From the despair of the Dust Bowl to the hot jazz of Kansas City, from dance marathons to train yards, to the dangerous beauties of the fairy realm, Sarah Zettel creates a world rooted equally in American history and in magic, where two fairy clans war over a girl marked by prophecy.

3. Also Fool’s War by Zettel

Four centuries after humanity has colonized the galaxy, information freight companies are used as an alternative to electronic communication. On one of her frequent trips into deep space, Katmer Al-Shei, owner of one of the smaller information companies, is accused of smuggling artificial intelligence. When Al-Shei tries to clear her name, she uncovers conspiracy after conspiracy, all set against the backdrop of a looming war.

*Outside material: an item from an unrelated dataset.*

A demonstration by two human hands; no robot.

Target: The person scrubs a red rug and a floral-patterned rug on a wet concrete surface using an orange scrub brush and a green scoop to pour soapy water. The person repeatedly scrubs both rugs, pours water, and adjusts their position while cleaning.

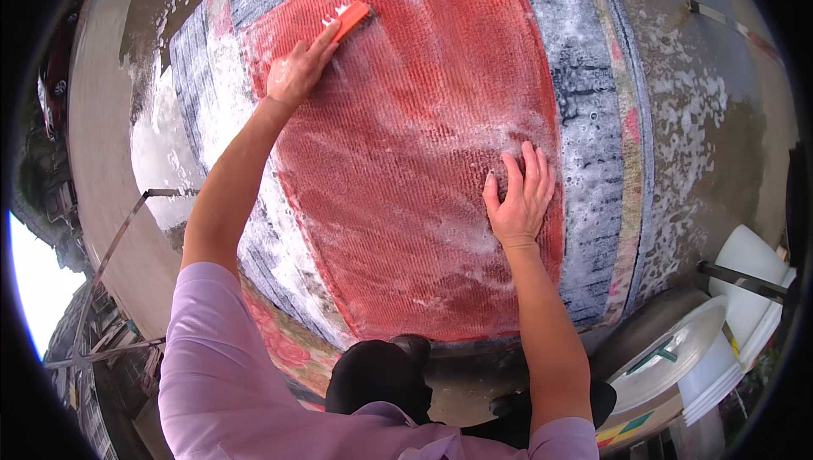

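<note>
My left hand (297,72) grips an orange scrubbing brush (352,18), whose dark bristles face a wet red ribbed mat (406,206). White suds cling to the brush, and a little foam wets the back of that hand. Lower on the right, my right hand (522,202) rests on the mat near its right edge, fingers spread and holding nothing. Beneath the mat lies a larger blue-and-grey rug (587,142) with a floral border (629,142). Thick foam covers much of its left side, and soapy streaks cross the red pile.
Foam and water spread over the concrete floor (730,161). At lower right stand a round metal basin (660,358) with a green object inside and white plastic buckets (749,257). Thin metal bars (117,237) rise at left. A floral-patterned textile (286,339) lies by my knees.
</note>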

4. Elaine T adds Michael Scott Rohan’s Winter of the World series

About which Goodreads says merely: The first volume in The Winter of the World fantasy trilogy, this novel of a young boy’s rise to power is set in a world where an ice age threatens a brilliantly imagined world similar to our own.

That’s pretty lame, but with a recommendation from Elaine I will probably check it out.

5. Also Chase the Morning by Rohan.

During a nostalgic visit to the docksides of his youth, Steve, an unassuming import/export agent, steps into another universe, where buccaneers, demigods, and mythic heroes mingle.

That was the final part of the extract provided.